Task requirements
Up to and including the line containing "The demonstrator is", retype each line of the listing below exactly, beginning with the first.

Exercise data
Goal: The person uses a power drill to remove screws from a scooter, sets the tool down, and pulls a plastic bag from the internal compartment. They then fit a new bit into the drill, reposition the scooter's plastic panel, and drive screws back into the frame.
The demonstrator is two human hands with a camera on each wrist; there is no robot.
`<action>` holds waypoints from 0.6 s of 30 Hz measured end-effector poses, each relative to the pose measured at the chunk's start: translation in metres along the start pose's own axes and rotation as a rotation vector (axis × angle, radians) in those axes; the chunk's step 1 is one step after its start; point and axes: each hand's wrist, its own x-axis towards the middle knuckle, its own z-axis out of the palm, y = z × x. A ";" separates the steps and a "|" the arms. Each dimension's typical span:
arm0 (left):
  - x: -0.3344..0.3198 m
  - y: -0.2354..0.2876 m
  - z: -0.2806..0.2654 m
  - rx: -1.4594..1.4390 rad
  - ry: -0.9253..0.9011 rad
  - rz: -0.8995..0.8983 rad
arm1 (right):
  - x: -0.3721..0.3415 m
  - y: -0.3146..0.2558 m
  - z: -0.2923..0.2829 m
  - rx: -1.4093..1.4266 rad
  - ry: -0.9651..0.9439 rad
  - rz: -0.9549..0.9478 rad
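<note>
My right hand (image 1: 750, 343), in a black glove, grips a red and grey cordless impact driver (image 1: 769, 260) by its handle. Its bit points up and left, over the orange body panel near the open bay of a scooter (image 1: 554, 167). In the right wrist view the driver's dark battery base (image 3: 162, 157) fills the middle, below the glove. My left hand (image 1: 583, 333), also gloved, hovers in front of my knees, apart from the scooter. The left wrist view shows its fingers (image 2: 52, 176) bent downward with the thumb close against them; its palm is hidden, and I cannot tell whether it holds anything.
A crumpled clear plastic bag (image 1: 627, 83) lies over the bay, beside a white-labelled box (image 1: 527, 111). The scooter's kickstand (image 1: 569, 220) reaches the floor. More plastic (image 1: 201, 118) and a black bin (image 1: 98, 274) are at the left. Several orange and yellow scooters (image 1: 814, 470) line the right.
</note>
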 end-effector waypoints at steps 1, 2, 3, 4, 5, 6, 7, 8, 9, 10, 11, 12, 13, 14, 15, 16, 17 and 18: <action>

Worked solution
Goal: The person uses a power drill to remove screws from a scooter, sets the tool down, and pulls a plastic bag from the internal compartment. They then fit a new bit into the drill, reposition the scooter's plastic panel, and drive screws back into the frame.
The demonstrator is two human hands with a camera on each wrist; there is no robot.

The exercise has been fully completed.